AUTHOR=Adams Rick A., Stephan Klaas E., Brown Harriet R., Frith Christopher D., Friston Karl J. TITLE=The Computational Anatomy of Psychosis JOURNAL=Frontiers in Psychiatry VOLUME=4 YEAR=2013 URL=https://www.frontiersin.org/journals/psychiatry/articles/10.3389/fpsyt.2013.00047 DOI=10.3389/fpsyt.2013.00047 ISSN=1664-0640 ABSTRACT=

This paper considers psychotic symptoms in terms of false inferences or beliefs. It is based on the notion that the brain is an inference machine that actively constructs hypotheses to explain or predict its sensations. This perspective provides a normative (Bayes-optimal) account of action and perception that emphasizes probabilistic representations; in particular, the confidence or precision of beliefs about the world.

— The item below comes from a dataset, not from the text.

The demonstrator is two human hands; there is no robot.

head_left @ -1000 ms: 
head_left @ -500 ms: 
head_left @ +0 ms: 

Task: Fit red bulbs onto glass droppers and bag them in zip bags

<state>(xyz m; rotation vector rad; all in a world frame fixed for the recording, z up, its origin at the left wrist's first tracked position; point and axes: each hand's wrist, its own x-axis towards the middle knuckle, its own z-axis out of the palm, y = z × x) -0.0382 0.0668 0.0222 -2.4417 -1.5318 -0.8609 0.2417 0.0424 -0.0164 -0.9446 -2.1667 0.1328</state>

We will consider hallucinosis, abnormal eye movements, sensory attenuation deficits, catatonia, and delusions as various expressions of the same core pathology: namely, an aberrant encoding of precision. From a cognitive perspective, this represents a pernicious failure of metacognition (beliefs about beliefs) that can confound perceptual inference. In the embodied setting of active (Bayesian) inference, it can lead to behaviors that are paradoxically more accurate than Bayes-optimal behavior. Crucially, this normative account is accompanied by a neuronally plausible process theory based upon hierarchical predictive coding. In predictive coding, precision is thought to be encoded by the post-synaptic gain of neurons reporting prediction error. This suggests that both pervasive trait abnormalities and florid failures of inference in the psychotic state can be linked to factors controlling post-synaptic gain – such as NMDA receptor function and (dopaminergic) neuromodulation. We illustrate these points using biologically plausible simulations of perceptual synthesis, smooth pursuit eye movements and attribution of agency – that all use the same predictive coding scheme and pathology: namely, a reduction in the precision of prior beliefs, relative to sensory evidence.